Further, in an embodiment, the output port adopts a network cable crystal head or a cold-pressed terminal, and a uniform data interface is provided for the outside, so that data can be transmitted to the data acquisition end at the rear end conveniently.
Further, in one embodiment, the multi-core cable is provided with a magnetic attraction fixed by a double-wall heat-shrinkable sleeve. The magnetic attraction can be arranged at any position on the multi-core cable, a double-wall heat-shrinkable sleeve is sleeved outside the magnetic attraction, and the double-wall heat-shrinkable sleeve is used for fixing the magnetic attraction on the multi-core cable. The multi-core cable provided with the magnetic attraction can be conveniently adsorbed and fixed on a cabinet of a machine room, so that the temperature of the cabinet can be detected; or the magnetic attraction is mutually adsorbed, so that the temperature sensors are centralized, and the temperature test of the densely distributed points to be detected is facilitated.
Further, in an embodiment, a plurality of movable buckles are further arranged on the multi-core cable, so that a fixing mode of the multi-core cable different from the magnetic attraction mode is realized, and the multi-core cable can adapt to more application scenes.
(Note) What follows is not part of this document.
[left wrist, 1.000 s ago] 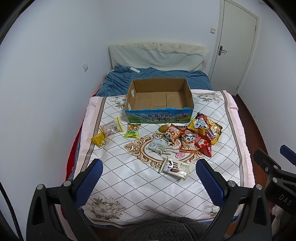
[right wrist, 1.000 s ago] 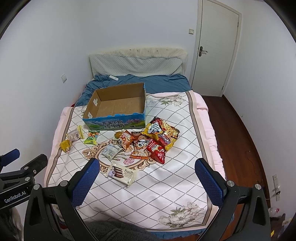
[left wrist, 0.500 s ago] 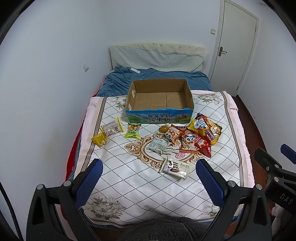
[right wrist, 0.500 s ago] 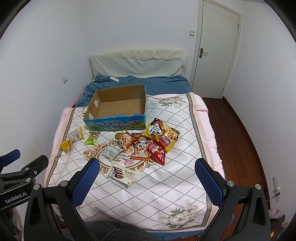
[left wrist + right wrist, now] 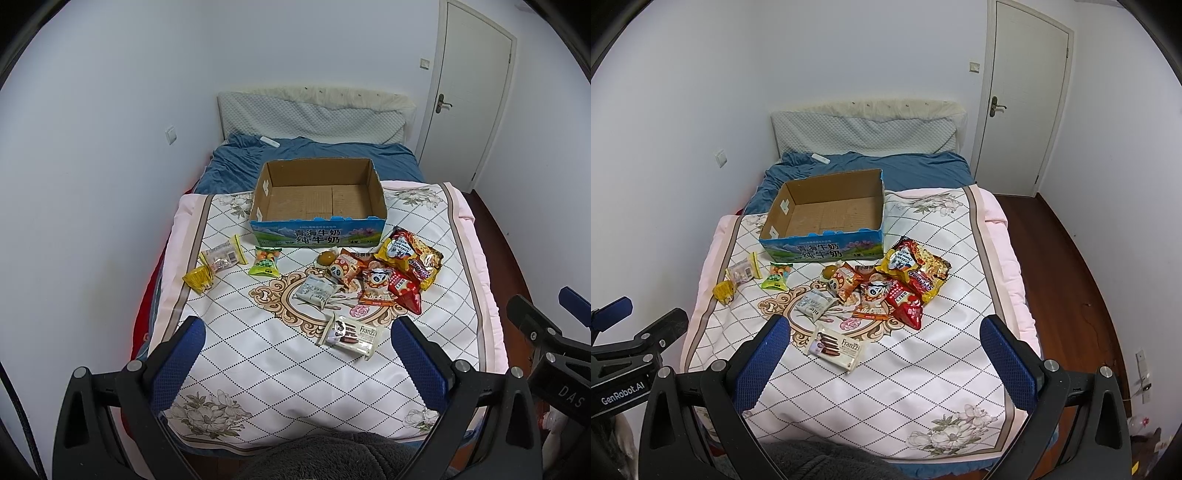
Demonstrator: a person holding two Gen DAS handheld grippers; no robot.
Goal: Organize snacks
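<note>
You've got both grippers held back at the foot of the bed [image 5: 221, 295], jaws wide, nothing in either — left gripper [image 5: 295, 354], right gripper [image 5: 882, 350]. Task isn't started: the box [image 5: 317, 236] sits open and bare inside at the far end of the quilt, and the snacks lie loose in front of it.

Start w/ the biggest: the yellow bag [image 5: 410, 254] at the right of the pile, just beside the box's near right corner — probably a job for the right gripper. It overlaps the red packs [image 5: 402, 291], so pinch an edge and lift straight up or you'll likely drag its neighbours. Next the wafer pack [image 5: 836, 347], nearest you, lying flat and apart from the rest. Then the mid packs, then the small ones at left: green pouch [image 5: 266, 262], clear packet [image 5: 221, 258], yellow sweet [image 5: 199, 278] — left gripper's side.

Quilt looks soft, so press in a bit to get under flat packs. Room: white walls, door [image 5: 1027, 99] at far right, wood floor [image 5: 1078, 280] on the right.
</note>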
It is right above the utility model discloses multiple spot temperature detection sensor has explained for help understands the utility model discloses, nevertheless the utility model discloses an embodiment does not receive the restriction of above-mentioned embodiment, and any does not deviate from the utility model discloses change, modification, substitution, combination, simplification made under the principle all should be equivalent replacement mode, all contain within the protection scope the utility model discloses a.
Claims (10)
1. The multipoint temperature detection sensor is characterized by comprising a multi-core cable, wherein one end of the multi-core cable is used as a signal output end; the multi-core cable is also connected with a preset number of temperature sensors in series, and the outer layers of the temperature sensors are wrapped with protective layers.
2. The multipoint temperature detecting sensor according to claim 1, wherein said protective layer is formed by injection molding.
3. The multipoint temperature sensing sensor of claim 1, wherein said protective layer is formed by potting with a stainless steel sleeve.
4. The multipoint temperature detecting sensor according to claim 1, wherein the temperature sensors are connected by the multi-core cable in a one-to-one manner.
5. The multipoint temperature detecting sensor according to claim 1, wherein a PCB board is disposed between the temperature sensor and the multi-core cable, the temperature sensor is soldered on the PCB board, and the multi-core cable is soldered on the PCB board according to a predetermined wire sequence.
6. The multipoint temperature sensing sensor of claim 1, wherein the multi-core cable is provided with a magnetic attraction secured by a double-walled heat shrink.
7. The multipoint temperature detecting sensor according to claim 1, wherein said temperature sensor is a thermistor or a platinum resistor.
8. The multipoint temperature sensing sensor of claim 1, wherein said signal output is a network wire crystal head or a cold pressed terminal.
9. The multipoint temperature detecting sensor according to claim 1, wherein the number of cores of the multi-core cable is an integer greater than 1.
10. The multipoint temperature detecting sensor according to any of claims 1 to 9, wherein a predetermined number of movable snaps are further provided on the multicore cable.
Priority Applications (1)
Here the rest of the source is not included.